§ **HOW TO COMPLETE THIS TASK**
The required output is the complete data, repeated without alteration.

§ **EXERCISE DATA**
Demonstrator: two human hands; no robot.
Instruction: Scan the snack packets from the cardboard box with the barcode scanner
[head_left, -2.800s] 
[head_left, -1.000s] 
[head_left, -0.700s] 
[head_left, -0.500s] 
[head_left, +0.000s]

§ **TASK RESPONSE**
Demonstrator: two human hands; no robot.
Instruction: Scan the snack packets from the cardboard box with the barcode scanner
[head_left, -2.800s] 
[head_left, -1.000s] 
[head_left, -0.700s] 
[head_left, -0.500s] 
[head_left, +0.000s]

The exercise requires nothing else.